La continuità di Bucci con il mondo dell’ex governatore è persino lapalissiana, basta guardare le liste (esempio: il capolista di Orgoglio Liguria è Stefano Anzalone, indagato per voto di scambio nell’inchiesta di Genova). E da vicino il profilo di Bucci è assai diverso dall’immagine di civico responsabile e moderato che si immagina a Roma: bastava vedere, il 4 ottobre, l’assalto verbale a Orlando nel parcheggio dell’Expo di Fontanabuona. «Perché urli?». «Che fai, scappi?». Provocazioni e un gusto da match televisivo degni di una Rete 4. Simili, del resto, sono finora i suoi più forti sostenitori: il sindaco di Terni Stefano Bandecchi, giunto giovedì 3 fino a Sanremo per sostenere Bucci con un comizio al Teatro Centrale, e l’eurodeputato eletto con la Lega Roberto Vannacci, che durante l’incontro a Loano, Ponente ligure, ha avuto la settimana prima l’occasione di ringraziare per il sostegno un militante di CasaPound.

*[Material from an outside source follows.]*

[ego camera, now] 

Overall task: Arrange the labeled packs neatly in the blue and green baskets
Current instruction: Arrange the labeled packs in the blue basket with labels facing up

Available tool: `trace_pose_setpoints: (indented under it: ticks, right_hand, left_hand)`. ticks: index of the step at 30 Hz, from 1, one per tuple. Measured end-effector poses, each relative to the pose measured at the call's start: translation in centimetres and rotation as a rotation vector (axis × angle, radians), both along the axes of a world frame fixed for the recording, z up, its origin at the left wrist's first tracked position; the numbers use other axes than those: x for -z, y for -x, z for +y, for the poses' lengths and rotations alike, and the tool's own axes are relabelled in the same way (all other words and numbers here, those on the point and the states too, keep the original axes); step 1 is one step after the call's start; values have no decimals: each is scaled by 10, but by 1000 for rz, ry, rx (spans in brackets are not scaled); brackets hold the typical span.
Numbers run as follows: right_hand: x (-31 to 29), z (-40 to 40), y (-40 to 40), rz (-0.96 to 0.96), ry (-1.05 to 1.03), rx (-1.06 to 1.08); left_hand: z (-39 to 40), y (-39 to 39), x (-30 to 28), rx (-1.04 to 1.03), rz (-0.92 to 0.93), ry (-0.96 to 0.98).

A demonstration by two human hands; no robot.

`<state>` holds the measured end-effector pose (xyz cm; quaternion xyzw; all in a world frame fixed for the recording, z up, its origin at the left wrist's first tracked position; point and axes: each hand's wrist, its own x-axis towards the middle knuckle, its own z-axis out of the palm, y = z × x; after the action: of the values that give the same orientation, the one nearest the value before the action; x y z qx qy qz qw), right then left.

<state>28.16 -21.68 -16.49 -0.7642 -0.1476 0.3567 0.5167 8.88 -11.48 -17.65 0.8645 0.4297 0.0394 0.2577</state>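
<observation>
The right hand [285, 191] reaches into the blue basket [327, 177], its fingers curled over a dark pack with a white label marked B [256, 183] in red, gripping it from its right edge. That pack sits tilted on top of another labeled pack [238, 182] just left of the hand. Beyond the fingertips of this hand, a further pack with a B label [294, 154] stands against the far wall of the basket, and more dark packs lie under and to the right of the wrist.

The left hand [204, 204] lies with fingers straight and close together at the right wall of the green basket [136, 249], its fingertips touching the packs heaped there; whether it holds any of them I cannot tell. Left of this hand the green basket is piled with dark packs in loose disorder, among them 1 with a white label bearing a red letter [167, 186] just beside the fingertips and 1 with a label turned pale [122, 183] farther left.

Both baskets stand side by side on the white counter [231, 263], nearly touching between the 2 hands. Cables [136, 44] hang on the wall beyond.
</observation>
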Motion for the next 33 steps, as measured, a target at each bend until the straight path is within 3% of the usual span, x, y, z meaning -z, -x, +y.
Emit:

Tutti insieme compongono un profilo preciso del politico contemporaneo di destra, quasi post meloniano: energico, rozzo, pieno di sé, abile a dare l’idea di fare. È la linea Bucci, che infatti promette di riaprire il riapribile, di risolvere qualsiasi problema. Alla Berlusconi, o meglio: alla Trump. «Ho fatto quattro volte il ministro, sono una persona seria: non vado a fare il pagliaccio in campagna elettorale», dice invece Orlando ai comizi, in un passaggio che strappa sempre l’applauso. Il genere è: non vendo sogni ma solide realtà. Basterà?